The obstruction to finding a nowhere vanishing section of $\mathcal{O}_{\mathbb{P}(E)}(-1)$ *on $\mathbb{P}(E)$ is the first Chern class $c_1(\mathcal{O}_{\mathbb{P}(E)}(-1))$ Note that a section $\tilde{\sigma}: M \to (E \setminus Z)$ lifting the given section $\sigma: M \to \mathbb{P}(E)$ is the same as a section $\tilde{\sigma}$ of the pulled back $\mathbb{C}^\times$ bundle $\sigma^*(E \setminus Z)$ on $M$.
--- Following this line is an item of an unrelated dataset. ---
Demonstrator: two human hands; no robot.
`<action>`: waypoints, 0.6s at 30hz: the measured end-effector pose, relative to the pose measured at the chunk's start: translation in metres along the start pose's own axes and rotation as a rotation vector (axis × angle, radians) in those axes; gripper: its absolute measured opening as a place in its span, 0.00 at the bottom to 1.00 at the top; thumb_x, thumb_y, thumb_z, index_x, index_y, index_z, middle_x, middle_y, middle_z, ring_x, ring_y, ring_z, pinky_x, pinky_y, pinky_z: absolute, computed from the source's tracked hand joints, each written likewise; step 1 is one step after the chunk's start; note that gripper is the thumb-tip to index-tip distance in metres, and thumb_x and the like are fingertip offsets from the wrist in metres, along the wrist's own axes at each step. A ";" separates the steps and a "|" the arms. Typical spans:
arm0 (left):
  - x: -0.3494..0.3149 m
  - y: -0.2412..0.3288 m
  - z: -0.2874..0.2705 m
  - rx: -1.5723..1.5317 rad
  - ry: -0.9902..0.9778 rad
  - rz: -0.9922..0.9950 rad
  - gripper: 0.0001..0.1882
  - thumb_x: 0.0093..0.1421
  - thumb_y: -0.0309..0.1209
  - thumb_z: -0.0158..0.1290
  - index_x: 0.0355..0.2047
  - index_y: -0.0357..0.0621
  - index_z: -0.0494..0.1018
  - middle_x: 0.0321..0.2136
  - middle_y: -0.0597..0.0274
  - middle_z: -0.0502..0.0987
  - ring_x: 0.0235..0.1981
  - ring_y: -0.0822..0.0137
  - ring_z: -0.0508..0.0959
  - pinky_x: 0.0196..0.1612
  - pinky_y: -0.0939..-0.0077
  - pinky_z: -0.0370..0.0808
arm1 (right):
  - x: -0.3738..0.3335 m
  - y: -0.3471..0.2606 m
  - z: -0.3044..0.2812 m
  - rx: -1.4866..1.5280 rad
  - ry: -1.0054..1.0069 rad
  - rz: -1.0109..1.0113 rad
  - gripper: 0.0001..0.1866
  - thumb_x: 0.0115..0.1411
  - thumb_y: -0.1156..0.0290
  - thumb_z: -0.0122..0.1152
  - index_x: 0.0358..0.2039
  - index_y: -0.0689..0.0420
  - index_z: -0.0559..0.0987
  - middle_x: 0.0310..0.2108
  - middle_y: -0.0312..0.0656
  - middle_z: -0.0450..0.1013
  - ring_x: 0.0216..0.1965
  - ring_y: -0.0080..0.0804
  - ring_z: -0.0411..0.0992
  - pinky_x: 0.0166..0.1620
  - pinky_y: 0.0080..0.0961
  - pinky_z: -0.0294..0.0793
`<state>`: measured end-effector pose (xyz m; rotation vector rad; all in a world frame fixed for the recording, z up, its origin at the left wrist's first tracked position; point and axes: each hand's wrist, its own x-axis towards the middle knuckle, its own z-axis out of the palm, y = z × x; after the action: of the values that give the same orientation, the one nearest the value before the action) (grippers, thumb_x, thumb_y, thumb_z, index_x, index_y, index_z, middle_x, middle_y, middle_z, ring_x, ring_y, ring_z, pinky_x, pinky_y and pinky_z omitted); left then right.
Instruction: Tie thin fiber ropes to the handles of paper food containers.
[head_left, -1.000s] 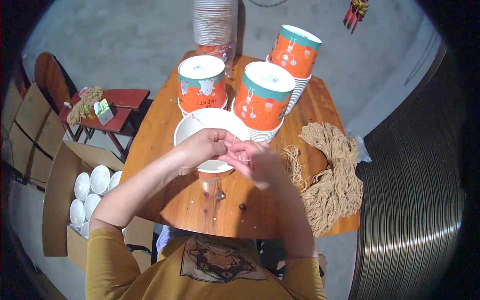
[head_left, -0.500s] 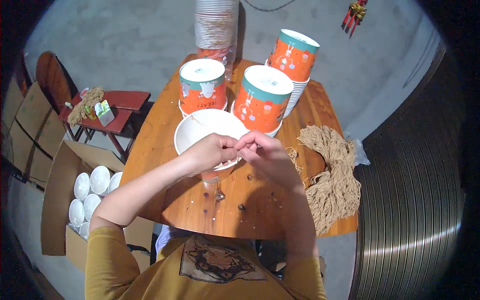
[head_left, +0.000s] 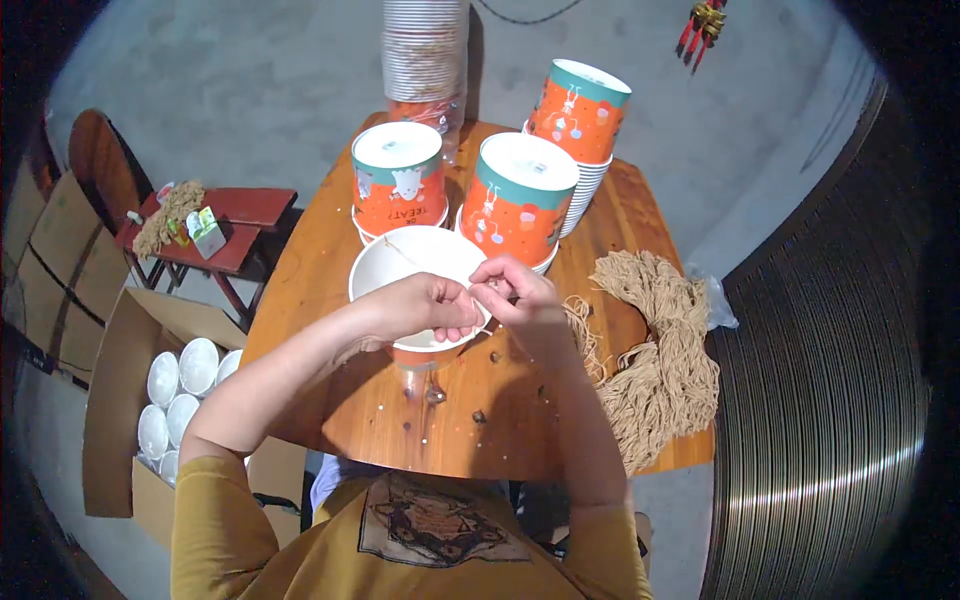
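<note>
An upright paper bucket (head_left: 385,268) with a white inside and an orange outer wall stands on the wooden table (head_left: 400,445). A thin string (head_left: 400,252) lies against its far inner wall. Over the near right part of the rim, my left hand (head_left: 430,308) is closed in a pinch on a string. My right hand (head_left: 518,298) pinches close beside it, also on the string; the exact grip is partly hidden by the fingers. To the right lies a large hank of tan string (head_left: 665,365), with loose strands reaching toward my right hand.
Stacks of upside-down orange buckets (head_left: 400,190), (head_left: 520,205), (head_left: 580,115) stand at the back. Behind them rises a tall wrapped bucket stack (head_left: 425,50). An open carton (head_left: 110,400) with white cups sits at the lower left, near a red bench (head_left: 255,205). Ribbed dark material (head_left: 820,370) curves along the right.
My fingers have shifted slightly around the string at the rim, with the left fingers now reaching lower inside the bucket. The view has moved a little.
</note>
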<state>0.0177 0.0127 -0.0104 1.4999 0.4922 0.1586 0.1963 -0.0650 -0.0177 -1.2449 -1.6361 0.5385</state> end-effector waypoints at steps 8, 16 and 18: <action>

There's an easier way to describe this bundle: a principal $\mathbb{C}^\times$ bundle is the same as a line bundle. Since $\mathbb{P}(E)$ is the family of lines in $E$, the section $\sigma: M \to \mathbb{P}(E)$ specifies a sub-line-bundle $L \subset E$: the fiber over $p \in M$ is the line in $E_p$ corresponding to $\sigma(p) \in \mathbb{P}(E_p)$. What we see here is that the obstruction to a lift $\tilde{\sigma}$ of $\sigma$ is $c_1(L) \in H^2(M, \mathbb{Z})$.

If $E$ is instead a real vector bundle, replace Chern classes with Steiffel-Whitney classes and $\mathbb{Z}$ coefficients with $\mathbb{Z}/2$ coefficients.